* _SUPPLIED MATERIAL_:
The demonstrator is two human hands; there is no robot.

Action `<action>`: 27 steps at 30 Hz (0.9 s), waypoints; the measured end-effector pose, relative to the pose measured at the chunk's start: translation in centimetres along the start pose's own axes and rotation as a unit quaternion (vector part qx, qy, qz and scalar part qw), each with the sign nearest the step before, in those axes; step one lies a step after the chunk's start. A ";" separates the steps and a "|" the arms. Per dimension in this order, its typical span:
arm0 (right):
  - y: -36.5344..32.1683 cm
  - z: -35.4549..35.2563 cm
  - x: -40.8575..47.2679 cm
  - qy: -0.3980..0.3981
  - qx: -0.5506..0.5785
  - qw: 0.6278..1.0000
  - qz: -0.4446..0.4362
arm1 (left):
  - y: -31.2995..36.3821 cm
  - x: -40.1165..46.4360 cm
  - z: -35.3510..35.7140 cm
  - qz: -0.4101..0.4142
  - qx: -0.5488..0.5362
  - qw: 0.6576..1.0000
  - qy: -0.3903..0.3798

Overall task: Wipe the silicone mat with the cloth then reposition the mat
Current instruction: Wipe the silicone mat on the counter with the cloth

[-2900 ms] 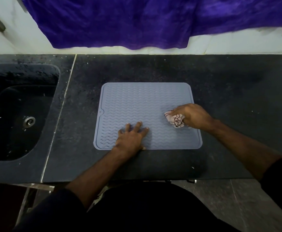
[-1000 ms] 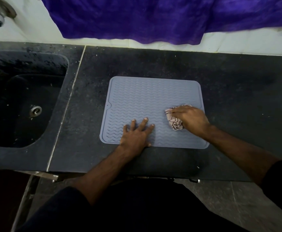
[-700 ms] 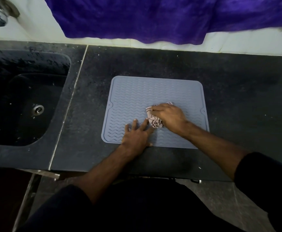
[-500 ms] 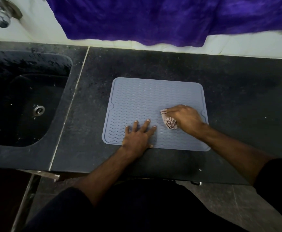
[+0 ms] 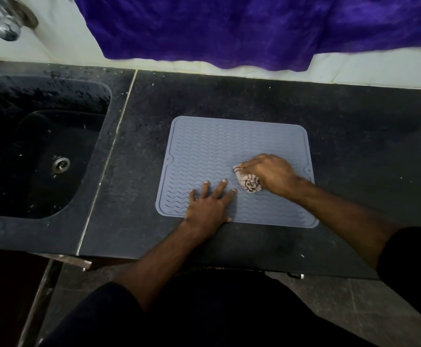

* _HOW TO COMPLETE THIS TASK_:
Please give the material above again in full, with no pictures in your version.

* _ANSWER BELOW_:
The demonstrator is two human hands; there is no robot.

Action `<action>`: 27 steps at 30 Hz (0.9 s), waypoints; the measured end-effector pose, relative to the pose measured at the chunk's start: translation in centimetres along the start pose's own axes and rotation as a unit quaternion (vector part qx, qy, qz and scalar part qw), each with the sign nearest the step before, in those axes; step one lies a step after the chunk's start. A ";" separates the steps and a "|" the arms. Per dimension in this order, its typical span:
arm0 (right):
  - y: -36.5344..32.1683 cm
  - z: -35.4549..35.2563 cm
  - x: -40.8575..47.2679 cm
  - qy: -0.3980..0.3981
  - qx: -0.5506..0.5785
  - qw: 0.6278..1.0000
  - qz: -0.4446..0.4362
arm1 (left):
  - y: -31.2995..36.3821 cm
  - x: -40.1165..46.4360 cm
  - z: -35.3510..35.7140 cm
  - qz: -0.4101..0.4142
  - qx: -0.5488..0.5362
  - qw: 0.6576..1.0000
  - qy: -0.3903..0.3798

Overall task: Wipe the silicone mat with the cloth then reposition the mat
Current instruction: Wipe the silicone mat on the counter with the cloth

[-2900 ms] 
[-1000 ms] 
[-700 ms] 
[-500 ms] 
[+0 ms] 

This completes the answer to the exercise.